Pick out the lines below that contain the string "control" and copy them all.

**** Input records

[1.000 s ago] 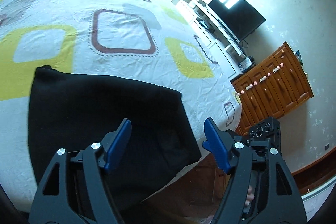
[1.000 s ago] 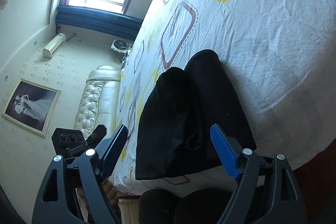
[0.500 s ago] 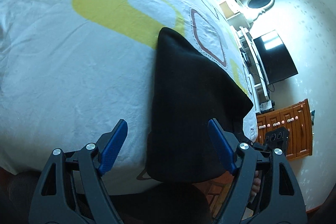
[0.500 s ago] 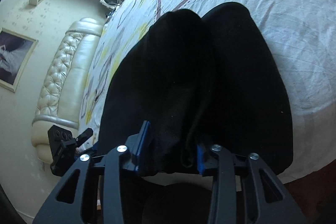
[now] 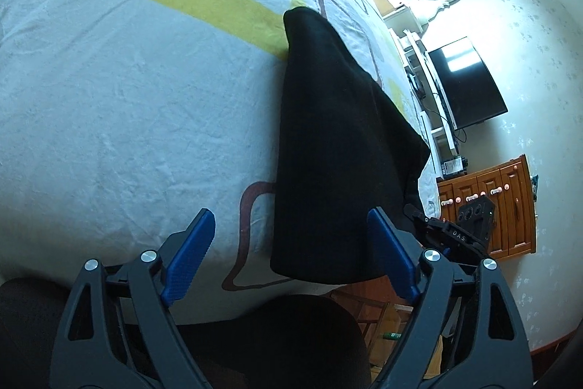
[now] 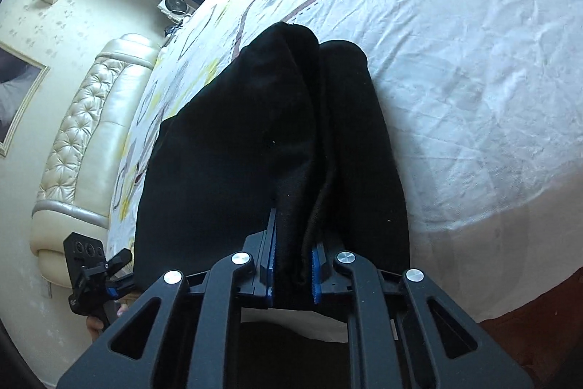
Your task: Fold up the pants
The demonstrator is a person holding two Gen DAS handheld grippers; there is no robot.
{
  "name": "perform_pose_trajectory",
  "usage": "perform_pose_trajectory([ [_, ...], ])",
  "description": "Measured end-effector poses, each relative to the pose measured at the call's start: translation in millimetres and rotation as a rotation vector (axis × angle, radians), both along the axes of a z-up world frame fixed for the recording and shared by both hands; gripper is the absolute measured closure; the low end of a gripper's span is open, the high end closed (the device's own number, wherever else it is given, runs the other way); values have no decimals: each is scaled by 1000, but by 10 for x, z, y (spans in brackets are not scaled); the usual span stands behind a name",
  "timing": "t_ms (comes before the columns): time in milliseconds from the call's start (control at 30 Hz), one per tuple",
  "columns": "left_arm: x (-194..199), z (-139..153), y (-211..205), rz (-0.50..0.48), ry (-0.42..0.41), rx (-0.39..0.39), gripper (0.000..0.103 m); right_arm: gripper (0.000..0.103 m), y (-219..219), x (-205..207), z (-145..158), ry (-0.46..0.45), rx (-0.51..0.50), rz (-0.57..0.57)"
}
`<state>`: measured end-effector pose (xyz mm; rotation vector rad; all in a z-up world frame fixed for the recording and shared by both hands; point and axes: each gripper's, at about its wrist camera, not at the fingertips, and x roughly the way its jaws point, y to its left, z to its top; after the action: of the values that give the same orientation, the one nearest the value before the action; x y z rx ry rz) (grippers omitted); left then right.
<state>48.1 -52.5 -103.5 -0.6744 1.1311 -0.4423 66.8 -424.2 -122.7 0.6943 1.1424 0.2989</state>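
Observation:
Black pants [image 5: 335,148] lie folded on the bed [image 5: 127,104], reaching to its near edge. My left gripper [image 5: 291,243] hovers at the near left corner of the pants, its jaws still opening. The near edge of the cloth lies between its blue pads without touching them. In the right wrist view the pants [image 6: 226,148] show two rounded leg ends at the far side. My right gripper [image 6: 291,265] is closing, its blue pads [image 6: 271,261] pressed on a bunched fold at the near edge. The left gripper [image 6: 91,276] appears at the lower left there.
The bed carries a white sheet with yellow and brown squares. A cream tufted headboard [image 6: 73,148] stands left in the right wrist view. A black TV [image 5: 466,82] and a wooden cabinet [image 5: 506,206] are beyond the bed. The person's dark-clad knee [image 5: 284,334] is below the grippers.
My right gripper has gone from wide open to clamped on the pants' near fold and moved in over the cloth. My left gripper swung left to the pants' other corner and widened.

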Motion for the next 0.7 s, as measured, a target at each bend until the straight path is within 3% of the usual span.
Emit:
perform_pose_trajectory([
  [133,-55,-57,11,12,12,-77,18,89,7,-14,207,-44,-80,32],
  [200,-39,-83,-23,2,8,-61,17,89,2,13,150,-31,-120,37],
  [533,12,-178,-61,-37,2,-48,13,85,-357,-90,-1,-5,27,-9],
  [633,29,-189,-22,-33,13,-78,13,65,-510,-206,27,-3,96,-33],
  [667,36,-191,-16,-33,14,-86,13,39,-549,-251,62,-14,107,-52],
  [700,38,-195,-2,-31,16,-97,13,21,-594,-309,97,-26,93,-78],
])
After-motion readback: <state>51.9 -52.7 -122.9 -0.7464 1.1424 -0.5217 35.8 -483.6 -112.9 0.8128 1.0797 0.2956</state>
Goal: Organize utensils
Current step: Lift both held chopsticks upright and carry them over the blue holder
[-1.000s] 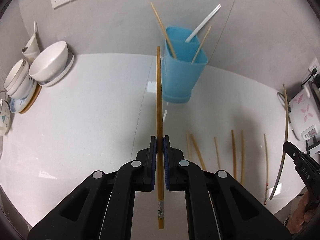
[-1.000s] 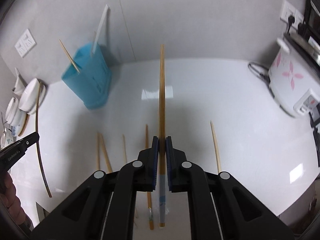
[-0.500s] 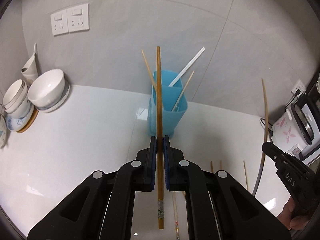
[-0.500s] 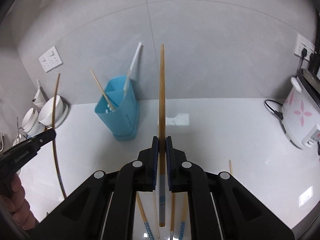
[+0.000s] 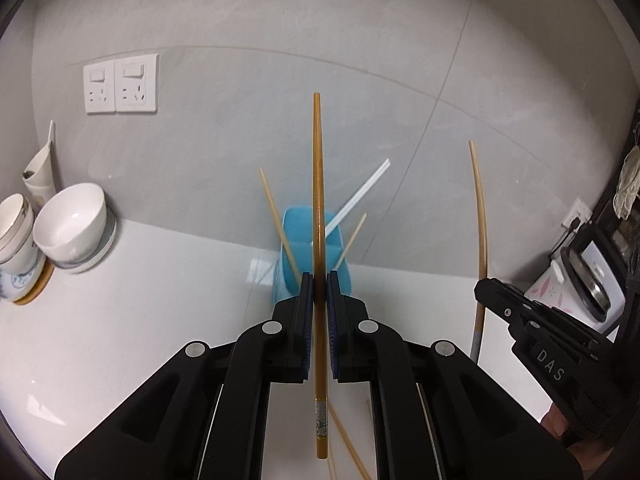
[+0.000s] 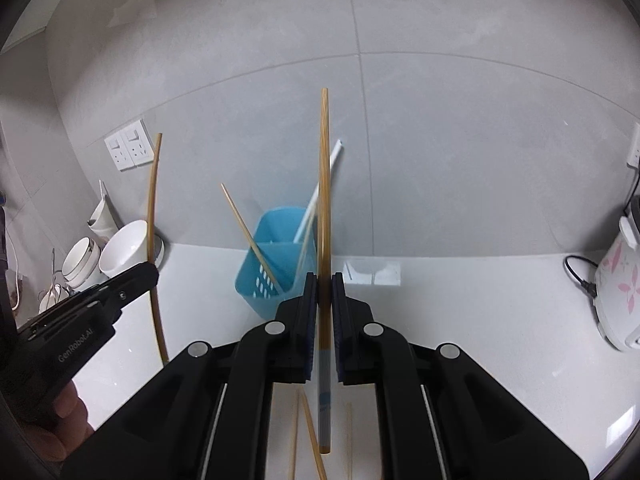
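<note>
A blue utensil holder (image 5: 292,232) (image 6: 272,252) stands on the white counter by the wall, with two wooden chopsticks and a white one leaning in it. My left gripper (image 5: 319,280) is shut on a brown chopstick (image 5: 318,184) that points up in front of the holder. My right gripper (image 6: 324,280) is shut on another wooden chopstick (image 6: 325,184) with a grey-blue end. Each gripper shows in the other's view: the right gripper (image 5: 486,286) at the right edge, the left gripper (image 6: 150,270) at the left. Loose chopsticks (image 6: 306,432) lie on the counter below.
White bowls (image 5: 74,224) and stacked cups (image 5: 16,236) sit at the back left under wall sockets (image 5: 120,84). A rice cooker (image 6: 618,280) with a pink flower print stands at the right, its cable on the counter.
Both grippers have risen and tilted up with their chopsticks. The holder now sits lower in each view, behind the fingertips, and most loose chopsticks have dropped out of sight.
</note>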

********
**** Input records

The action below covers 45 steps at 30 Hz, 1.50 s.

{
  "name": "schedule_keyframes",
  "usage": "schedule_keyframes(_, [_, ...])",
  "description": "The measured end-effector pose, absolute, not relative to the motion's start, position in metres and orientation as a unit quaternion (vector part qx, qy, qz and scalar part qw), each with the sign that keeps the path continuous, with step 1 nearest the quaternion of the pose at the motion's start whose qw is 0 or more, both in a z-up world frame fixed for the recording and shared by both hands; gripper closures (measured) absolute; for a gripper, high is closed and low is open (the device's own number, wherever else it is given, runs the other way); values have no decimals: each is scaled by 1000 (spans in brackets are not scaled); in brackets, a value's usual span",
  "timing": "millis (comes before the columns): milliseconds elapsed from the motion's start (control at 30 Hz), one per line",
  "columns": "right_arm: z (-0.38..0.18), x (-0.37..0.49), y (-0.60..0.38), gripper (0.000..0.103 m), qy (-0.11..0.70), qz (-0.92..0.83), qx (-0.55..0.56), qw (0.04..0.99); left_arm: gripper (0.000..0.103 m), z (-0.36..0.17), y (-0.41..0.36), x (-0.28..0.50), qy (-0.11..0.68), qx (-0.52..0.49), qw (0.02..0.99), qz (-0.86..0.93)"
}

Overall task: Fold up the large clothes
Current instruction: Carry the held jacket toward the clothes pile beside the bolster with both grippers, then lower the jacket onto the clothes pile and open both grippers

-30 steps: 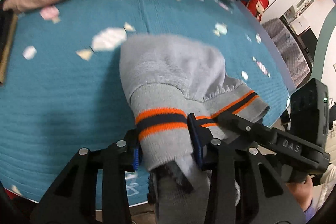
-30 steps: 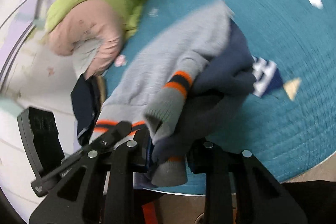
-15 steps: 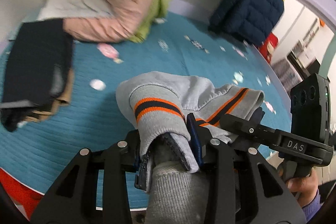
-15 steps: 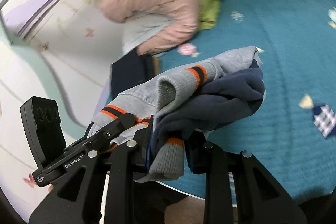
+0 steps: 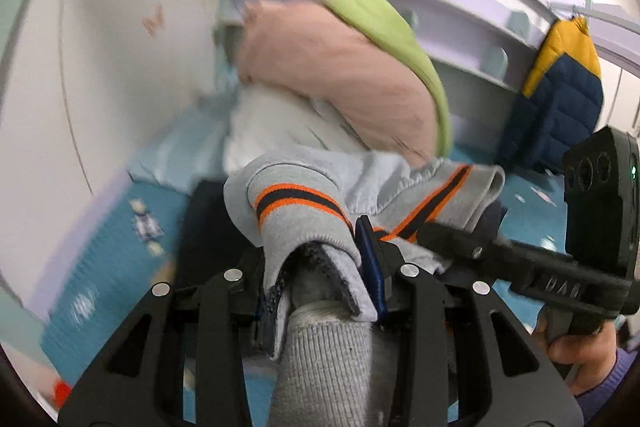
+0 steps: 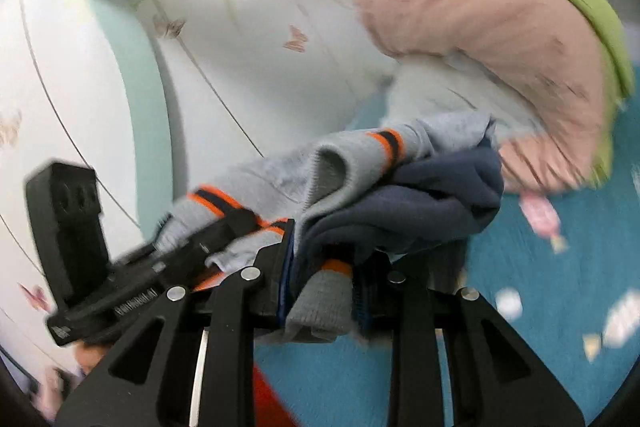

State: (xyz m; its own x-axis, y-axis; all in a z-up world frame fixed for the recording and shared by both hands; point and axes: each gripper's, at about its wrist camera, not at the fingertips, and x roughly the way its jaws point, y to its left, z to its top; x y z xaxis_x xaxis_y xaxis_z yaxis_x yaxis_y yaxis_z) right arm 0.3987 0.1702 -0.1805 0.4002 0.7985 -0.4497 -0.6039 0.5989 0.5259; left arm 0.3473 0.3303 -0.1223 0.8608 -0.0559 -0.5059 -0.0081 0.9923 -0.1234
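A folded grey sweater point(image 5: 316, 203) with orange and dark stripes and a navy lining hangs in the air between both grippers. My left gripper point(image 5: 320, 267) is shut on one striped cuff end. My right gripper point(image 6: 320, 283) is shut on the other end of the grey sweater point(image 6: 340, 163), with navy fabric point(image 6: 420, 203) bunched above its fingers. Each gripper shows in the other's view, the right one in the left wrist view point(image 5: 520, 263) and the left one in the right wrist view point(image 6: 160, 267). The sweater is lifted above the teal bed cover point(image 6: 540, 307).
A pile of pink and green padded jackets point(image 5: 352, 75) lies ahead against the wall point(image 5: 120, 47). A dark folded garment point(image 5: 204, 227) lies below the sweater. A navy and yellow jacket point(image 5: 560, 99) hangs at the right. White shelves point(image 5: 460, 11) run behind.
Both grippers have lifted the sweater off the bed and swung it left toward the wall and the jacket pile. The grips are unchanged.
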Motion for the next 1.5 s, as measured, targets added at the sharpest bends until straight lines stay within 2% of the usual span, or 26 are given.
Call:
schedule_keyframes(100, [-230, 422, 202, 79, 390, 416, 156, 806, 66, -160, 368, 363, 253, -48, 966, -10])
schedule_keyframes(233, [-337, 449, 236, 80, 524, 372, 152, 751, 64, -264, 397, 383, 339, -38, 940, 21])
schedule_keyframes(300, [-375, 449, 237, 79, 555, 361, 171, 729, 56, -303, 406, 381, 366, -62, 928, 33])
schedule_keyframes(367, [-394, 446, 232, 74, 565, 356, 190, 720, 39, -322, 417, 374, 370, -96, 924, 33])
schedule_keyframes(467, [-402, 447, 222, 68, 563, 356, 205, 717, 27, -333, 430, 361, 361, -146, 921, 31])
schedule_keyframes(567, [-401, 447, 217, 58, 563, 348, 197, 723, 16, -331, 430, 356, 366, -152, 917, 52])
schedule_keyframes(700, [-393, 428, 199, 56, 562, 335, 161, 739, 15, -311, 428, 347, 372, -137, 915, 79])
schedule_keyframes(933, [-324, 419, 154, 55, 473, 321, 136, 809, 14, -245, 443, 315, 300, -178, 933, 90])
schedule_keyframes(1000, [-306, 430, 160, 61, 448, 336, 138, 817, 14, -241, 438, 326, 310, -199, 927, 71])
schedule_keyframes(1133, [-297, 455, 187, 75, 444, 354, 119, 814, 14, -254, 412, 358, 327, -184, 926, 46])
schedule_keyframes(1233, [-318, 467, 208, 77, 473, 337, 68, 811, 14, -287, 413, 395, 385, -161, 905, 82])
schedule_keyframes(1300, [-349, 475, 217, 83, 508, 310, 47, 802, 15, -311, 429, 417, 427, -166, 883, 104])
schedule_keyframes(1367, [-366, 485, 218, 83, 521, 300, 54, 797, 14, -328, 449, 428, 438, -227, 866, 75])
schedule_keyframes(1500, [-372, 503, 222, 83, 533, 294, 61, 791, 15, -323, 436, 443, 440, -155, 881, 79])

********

**Response to the task:**
  "timing": "t_ms (comes before the columns): time in milliseconds from the call's start (control at 30 Hz), one per tuple",
  "timing": "millis (comes before the columns): milliseconds elapsed from the motion's start (control at 30 Hz), one per line",

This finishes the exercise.